Sacred Saga Ministries

Connecting You to God's Unending Work

Pacific Islands Evangelical Seminary: Serving Micronesia and the Pacific Rim

Blog by M. James Sawyer |

PIU Campus Entrance

I have been back from Guam for a couple of weeks now—and my body has still pretty much readjusted to Pacific Time. This semester I am teaching the second class in the Theology sequence. I had two weeks of “face to face” instruction with them. The rest of the semester is conducted long-distance via Skype conferences. My class was diverse, to say the least. It included students from Papua, Chuuk as well from the US Mainland. Diverse backgrounds makes for very interesting interaction. I also had an opportunity to lead the Sunday service for a newly formed church that meets in a hotel, as well as speaking in the in chapel at PIU.
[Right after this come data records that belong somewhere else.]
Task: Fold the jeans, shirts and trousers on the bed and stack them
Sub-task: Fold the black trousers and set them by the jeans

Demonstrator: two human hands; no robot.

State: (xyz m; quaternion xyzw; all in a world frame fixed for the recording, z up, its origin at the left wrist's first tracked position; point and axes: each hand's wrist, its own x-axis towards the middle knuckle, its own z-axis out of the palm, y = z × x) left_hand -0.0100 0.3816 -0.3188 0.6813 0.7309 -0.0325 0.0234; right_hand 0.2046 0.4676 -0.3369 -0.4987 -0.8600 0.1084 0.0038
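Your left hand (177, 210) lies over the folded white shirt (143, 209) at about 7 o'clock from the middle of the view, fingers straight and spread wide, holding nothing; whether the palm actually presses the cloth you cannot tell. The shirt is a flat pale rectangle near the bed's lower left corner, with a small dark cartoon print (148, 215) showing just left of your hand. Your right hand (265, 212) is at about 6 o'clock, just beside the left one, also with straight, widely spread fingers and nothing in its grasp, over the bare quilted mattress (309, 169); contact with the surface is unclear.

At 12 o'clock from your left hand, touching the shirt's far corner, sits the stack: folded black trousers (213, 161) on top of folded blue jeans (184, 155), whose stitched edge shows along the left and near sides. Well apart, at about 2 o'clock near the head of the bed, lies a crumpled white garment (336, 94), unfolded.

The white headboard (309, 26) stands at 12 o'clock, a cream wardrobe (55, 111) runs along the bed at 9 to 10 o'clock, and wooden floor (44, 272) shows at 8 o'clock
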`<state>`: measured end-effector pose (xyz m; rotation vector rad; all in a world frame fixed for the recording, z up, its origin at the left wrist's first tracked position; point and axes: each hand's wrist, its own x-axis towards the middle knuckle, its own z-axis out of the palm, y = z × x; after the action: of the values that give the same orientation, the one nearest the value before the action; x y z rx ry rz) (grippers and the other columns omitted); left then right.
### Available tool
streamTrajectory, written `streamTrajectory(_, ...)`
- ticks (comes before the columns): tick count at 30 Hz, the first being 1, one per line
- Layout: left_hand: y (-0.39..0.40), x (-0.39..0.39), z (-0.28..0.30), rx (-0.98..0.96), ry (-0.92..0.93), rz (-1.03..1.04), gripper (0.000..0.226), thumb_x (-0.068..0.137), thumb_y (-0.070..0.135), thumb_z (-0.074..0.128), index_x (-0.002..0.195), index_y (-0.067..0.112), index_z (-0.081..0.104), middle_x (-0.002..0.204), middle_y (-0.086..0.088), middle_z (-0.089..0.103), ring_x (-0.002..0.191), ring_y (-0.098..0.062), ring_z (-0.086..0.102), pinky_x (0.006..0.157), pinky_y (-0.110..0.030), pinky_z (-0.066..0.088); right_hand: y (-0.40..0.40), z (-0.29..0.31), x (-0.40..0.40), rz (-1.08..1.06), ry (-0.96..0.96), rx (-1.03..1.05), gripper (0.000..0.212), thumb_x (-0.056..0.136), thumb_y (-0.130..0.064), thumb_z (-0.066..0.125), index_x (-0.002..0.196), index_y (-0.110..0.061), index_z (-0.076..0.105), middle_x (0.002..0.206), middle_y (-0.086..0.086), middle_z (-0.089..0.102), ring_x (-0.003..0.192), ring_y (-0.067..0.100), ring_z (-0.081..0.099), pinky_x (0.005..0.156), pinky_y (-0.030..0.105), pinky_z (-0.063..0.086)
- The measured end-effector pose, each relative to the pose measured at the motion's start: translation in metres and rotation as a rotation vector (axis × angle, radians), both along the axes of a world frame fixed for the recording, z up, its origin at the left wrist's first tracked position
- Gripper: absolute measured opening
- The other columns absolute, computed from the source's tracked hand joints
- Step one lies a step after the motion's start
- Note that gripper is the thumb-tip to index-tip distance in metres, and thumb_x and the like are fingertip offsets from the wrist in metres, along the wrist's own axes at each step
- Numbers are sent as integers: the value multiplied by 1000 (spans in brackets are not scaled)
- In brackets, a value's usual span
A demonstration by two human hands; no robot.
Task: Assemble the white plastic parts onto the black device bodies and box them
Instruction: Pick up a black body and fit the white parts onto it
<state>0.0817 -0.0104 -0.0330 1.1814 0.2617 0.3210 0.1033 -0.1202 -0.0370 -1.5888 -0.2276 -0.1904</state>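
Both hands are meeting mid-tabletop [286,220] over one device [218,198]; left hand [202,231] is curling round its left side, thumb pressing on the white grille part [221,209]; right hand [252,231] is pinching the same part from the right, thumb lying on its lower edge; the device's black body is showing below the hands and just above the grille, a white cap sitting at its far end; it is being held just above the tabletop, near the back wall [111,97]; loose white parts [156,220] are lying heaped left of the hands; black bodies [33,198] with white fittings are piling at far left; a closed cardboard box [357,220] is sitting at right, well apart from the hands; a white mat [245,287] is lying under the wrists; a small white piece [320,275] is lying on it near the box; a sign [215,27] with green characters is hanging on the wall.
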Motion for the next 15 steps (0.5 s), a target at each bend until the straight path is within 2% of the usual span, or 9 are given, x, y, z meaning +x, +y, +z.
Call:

I just counted up the number of trips I have made to Guam during the past seven years. If I counted right (and I think I did) I have just returned from my 13th trip—that totals up to more than 150,000 miles winging it over the Pacific. The old saying is: “familiarity breeds contempt.” While with reference to air travel the feeling is not contempt rather there is no longer a feeling of excited anticipation. I know the drill. Kay & I have put together a detailed punchlist that allows me to pack in about two hours (assuming I don’t have to run to the store to pick up anything that I need to take with me.) The advent of the iPad now allows me to take my own entertainment with me on the plane, rather than putting up with the usually inane film that the airline chooses.

Dave Owen 1

Over the years I have stayed at a number of different locations — with different faculty members — while “on island.” In recent years I have stayed with Dave and Joyce Owen. Dave is President of PIU (Pacific Islands University). He and Joyce have been in Micronesia since the early 1980’s and has been president of the college/university for almost 20 years. Though I did not meet Dave until my second trip to Guam, since he was on a trip to the States during my first Guam trip, it turns out that both Dave and I are graduates of Biola and DTS and have many friends in common. Throughout our careers we have continued to grow on parallel paths that have taken us down similar roads. During my times staying with them Dave and I have become close friends.

Dave and Joyce have been in Micronesia since the early 1980s, with time back in the states for seminary and then PhD work. He has been at Pacific Islands Bible College in Guam since about the time that the school moved to Guam in the early 1990s (it started in Chuuk in the mid-1970s). His vision has been the driving force behind the school’s growth and expansion. In the latter half of 1990s the school received accreditation through a nationally recognized accrediting agency. Shortly thereafter it expanded into a University with three schools, Pacific Islands Bible College, Pacific Islands Christian College, and Pacific Islands Evangelical Seminary. As such it is the only Christian college/university west of Hawaii that has accreditation from an American accrediting agency. This allows undergraduate students to be eligible for U.S. Government grant money to attend college.

Despite the availability of an accredited college education on the B.A. level there was still a gap in preparing men and women specifically for ministry in Micronesia—those going into pastoral ministry needed more specialized training that was not available anywhere west of California. The need was for a seminary in the western Pacific area that would be both geographically and economically accessible. The Micronesian communities are poor. Students who want further biblical and theological training beyond a college degree were forced to travel to the US mainland to find an accredited seminary, between the expense of travel, the high cost of tuition, food and housing, a graduate theological education was simply out of reach for those who desired it. Additionally there was a demand from the larger western Pacific Rim. PIU a mission school whose faculty and staff are largely missionaries supported through donors, enables PIES to offer an accredited graduate education at less than half the cost of what seminaries on the US mainland cost.

Eric Sorenson

In 2008 Pacific Islands Bible College opened a seminary – Pacific Islands Evangelical Seminary, with Eric Sorensen (one of my former students) as the founding Dean, architect of the program and professor of church history. At that time he tapped me to be the professor of theology.

After shepherding the seminary during its start-up, Eric and his wife Karyn (who was professor of counseling at PIBC) returned to California for their daughters’ high school years. At that time my role at PIES doubled as I took on teaching not only the theology component but also the church history—this was something I was happy to do since I am a historical theologian, which means I have 1 foot in each of the those worlds. It also meant going out to Guam twice a year, instead of two times every other year.

The outreach of PIES is nothing short of phenomenal. During the past six years I have had students from mainland China, the Philippines, Bangladesh, Papua (New Guinea), Palau, Chuuk, Pohnpei (these are Pacific Island Nations which span nearly 1500 miles east to west and lie roughly in a line 800 miles south of Guam), as well as Chamorro students (the native people on Guam) and several students from the US mainland and Hawaii. The Seminary has been around long enough to have several graduates, some have returned to their homelands, one is a Chaplin in the Army serving on Guam, others minister on Guam to the local Chuukese and other Micronesian communities.

“The goal of Pacific Islands Evangelical Seminary is to produce biblically-formed servant leaders equipped to serve the churches and communities of the Pacific.”